Just as it announces that it will begin offering Apple products, presumably including the iPhone and iPad, next year, T-Mobile USA has also revealed that it will be restructuring the way it sells to customers by eliminating device subsidies and focusing on lower monthly plan costs. The plans were announced at Deutsche Telekom's annual investor conference today and noted by Fierce Wireless.
Currently T-Mobile offers Classic plans that subsidize the device and require a two-year contract and Value plans that let customers pay the full cost of their smartphones or pay it off in monthly installments in exchange for lower monthly plan rates. Legere said that in 2013 T-Mobile will eliminate its Classic rate plans that include device subsidies and instead only offer Value plans to customers.
Under one example for "the most iconic device in the world", Legere noted that customers might pay $99 upfront and then $15-$20 per month for 20 months on top of their monthly plan in order to pay off the full cost of the device. With the customer being responsible for the full cost of the device, T-Mobile can offer lower base plan pricing.
Legere did not provide specifics on the company's plans to offer Apple products, which was announced earlier today. However, he did say that when the company launches Apple's products, it will be dramatically different.
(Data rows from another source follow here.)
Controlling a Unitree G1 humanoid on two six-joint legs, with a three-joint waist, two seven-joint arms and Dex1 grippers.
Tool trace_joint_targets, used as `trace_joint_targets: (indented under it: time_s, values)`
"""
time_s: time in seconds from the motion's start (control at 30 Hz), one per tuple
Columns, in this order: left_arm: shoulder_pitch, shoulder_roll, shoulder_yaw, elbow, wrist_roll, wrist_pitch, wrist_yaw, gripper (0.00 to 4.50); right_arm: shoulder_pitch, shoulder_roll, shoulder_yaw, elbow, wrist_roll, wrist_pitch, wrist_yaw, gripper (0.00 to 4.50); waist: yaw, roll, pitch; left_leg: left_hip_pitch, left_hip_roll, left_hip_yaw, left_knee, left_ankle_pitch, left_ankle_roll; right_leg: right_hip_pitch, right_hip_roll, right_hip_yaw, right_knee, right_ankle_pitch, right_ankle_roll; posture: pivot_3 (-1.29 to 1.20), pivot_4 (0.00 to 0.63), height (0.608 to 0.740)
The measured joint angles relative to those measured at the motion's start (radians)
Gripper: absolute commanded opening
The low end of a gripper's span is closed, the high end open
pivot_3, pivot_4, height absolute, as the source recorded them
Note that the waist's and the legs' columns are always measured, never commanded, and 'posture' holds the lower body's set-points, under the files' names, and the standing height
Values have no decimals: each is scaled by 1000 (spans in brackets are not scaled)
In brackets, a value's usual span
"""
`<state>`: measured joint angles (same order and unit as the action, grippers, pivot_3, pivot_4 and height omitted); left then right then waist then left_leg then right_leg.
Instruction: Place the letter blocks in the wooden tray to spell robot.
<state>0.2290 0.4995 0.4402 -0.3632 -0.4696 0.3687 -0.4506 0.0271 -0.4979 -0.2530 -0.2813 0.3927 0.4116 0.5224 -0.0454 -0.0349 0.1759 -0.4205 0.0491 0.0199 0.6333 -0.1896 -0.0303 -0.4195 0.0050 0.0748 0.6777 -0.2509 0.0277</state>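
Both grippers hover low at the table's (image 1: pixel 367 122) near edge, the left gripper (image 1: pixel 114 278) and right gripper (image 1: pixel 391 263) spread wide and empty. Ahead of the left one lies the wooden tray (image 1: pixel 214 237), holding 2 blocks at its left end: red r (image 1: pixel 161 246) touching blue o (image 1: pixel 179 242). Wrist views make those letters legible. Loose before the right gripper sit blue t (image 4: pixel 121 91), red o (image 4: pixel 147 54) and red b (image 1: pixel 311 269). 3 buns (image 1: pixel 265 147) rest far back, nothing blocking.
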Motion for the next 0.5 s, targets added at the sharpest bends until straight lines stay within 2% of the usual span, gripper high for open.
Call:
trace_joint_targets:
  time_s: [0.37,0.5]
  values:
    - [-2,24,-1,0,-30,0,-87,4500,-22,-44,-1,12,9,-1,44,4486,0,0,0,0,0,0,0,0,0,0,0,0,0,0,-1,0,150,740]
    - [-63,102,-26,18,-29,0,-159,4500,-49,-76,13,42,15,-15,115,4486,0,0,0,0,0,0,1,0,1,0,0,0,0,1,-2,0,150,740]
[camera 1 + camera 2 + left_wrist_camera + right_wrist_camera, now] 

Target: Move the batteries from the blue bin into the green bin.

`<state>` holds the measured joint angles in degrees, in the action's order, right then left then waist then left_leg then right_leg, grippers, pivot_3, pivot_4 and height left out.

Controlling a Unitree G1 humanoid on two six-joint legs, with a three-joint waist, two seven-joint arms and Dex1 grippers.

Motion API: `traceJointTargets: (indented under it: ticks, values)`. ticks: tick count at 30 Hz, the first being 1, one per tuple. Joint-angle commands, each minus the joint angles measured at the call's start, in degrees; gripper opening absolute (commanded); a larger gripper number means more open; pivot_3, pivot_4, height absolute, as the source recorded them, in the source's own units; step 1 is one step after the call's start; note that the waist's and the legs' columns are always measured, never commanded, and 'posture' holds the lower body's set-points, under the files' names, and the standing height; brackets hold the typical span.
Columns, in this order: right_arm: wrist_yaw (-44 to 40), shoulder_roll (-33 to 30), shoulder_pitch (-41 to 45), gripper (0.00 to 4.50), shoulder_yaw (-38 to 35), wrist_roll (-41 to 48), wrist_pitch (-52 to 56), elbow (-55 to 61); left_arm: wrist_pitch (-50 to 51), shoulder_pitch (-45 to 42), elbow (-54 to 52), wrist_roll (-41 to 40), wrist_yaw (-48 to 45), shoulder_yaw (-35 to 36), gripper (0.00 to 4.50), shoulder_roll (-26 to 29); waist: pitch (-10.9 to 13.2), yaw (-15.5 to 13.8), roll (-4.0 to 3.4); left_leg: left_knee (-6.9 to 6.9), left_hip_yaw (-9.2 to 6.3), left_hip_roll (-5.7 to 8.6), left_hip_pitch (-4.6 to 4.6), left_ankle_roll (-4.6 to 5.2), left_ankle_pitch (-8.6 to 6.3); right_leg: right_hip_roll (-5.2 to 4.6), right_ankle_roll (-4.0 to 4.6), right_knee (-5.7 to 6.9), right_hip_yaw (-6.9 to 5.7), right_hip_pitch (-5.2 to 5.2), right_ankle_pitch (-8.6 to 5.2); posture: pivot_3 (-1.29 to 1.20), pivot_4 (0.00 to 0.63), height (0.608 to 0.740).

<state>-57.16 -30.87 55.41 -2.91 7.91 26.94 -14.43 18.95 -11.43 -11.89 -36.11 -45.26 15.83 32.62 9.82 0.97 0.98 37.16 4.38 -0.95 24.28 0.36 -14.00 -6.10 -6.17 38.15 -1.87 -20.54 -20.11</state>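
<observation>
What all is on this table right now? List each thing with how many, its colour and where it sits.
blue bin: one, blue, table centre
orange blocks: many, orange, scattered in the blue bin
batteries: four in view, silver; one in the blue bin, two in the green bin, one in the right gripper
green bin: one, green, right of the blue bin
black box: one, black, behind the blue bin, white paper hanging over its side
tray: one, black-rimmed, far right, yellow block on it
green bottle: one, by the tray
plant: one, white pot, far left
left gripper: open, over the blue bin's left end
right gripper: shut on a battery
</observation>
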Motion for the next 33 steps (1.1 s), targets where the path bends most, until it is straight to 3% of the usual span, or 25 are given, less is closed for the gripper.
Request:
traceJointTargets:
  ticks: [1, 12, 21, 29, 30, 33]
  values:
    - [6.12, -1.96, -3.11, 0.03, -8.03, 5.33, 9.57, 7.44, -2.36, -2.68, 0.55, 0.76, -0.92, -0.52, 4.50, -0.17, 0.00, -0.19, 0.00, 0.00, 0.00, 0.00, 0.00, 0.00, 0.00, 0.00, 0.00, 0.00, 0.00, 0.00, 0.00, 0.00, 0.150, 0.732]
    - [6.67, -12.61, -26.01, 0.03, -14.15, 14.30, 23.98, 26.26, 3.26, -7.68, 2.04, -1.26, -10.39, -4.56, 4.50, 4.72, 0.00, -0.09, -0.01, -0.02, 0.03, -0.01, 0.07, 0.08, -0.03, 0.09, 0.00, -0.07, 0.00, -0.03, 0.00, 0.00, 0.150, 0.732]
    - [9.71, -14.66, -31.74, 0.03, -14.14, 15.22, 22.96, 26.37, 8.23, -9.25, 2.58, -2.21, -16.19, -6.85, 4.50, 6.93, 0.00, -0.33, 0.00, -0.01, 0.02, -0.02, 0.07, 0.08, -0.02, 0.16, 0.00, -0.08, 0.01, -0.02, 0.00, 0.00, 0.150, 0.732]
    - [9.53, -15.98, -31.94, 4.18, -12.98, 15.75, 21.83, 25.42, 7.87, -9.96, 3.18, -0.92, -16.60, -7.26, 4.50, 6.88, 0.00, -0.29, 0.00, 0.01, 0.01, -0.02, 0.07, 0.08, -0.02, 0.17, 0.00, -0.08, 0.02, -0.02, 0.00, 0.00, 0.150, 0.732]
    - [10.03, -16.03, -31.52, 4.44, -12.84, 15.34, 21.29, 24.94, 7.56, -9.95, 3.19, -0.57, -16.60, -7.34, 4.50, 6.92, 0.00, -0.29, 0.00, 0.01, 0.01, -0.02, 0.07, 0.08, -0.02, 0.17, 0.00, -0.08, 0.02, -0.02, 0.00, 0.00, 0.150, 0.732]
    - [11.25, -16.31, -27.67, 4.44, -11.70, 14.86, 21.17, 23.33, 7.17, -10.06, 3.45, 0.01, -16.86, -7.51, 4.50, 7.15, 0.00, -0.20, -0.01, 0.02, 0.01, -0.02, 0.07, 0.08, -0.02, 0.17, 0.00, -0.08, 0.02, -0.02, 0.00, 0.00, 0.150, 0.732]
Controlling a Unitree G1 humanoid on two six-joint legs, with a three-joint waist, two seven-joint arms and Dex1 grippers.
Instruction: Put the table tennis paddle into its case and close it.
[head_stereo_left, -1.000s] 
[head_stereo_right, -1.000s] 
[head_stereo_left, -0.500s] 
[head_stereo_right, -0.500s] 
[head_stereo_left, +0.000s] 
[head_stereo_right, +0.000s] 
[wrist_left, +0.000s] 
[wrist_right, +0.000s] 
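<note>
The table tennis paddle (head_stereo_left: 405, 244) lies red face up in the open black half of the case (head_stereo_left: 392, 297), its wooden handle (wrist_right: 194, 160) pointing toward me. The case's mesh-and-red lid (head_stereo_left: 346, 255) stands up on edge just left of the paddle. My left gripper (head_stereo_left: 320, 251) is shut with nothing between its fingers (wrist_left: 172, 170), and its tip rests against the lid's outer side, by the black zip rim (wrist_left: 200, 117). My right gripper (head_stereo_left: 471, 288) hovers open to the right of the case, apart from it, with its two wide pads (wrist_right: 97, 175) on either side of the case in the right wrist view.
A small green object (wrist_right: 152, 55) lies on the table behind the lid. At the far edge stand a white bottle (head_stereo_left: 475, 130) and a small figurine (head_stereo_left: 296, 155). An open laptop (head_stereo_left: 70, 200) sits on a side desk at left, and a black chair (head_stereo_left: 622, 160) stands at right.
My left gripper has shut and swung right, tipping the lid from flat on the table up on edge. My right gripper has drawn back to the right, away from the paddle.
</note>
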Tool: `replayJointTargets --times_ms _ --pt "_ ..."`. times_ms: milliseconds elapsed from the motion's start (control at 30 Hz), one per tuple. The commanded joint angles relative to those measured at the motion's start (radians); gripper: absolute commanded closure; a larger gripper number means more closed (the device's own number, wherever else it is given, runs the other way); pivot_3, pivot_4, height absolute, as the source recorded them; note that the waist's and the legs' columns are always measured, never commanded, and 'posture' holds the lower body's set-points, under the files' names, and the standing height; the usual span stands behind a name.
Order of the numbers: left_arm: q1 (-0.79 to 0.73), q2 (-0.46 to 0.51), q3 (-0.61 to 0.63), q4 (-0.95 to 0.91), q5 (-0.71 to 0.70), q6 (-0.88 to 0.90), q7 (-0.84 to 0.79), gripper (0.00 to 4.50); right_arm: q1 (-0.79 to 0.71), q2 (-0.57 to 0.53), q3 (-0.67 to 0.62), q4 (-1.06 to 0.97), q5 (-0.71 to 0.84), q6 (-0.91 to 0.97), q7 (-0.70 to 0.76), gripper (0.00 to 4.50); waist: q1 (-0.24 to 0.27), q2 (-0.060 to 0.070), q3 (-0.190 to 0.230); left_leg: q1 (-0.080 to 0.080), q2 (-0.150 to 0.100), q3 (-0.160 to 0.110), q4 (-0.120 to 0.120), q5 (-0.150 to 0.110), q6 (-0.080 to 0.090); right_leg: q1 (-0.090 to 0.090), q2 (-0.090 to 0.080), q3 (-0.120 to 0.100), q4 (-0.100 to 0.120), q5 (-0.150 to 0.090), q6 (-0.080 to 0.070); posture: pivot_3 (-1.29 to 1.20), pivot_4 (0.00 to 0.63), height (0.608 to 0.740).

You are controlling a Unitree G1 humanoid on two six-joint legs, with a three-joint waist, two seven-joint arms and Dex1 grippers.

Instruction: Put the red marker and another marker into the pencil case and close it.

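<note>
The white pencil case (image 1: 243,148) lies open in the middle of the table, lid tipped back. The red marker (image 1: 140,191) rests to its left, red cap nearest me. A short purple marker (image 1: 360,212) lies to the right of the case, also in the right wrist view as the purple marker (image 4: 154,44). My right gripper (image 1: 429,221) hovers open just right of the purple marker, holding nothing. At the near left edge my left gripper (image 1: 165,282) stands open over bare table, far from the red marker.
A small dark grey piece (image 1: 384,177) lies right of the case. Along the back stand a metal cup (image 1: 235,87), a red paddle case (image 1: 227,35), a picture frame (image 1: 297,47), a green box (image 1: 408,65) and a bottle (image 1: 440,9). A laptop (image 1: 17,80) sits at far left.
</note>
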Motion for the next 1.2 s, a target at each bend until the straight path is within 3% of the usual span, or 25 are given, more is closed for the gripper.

He also said that T-Mobile had not made a volume commitment to purchase Apple products on size of what Sprint Nextel has committed to "or anything close to it." Sprint last year inked a four-year, $15.5 billion deal to sell the iPhone.
T-Mobile will become the last of the four major U.S. carriers to offer the iPhone, joining AT&T, Verizon, Sprint and a host of smaller carriers that have partnered with Apple on the device.
Top Rated Comments
Not at AT&T or Verizon.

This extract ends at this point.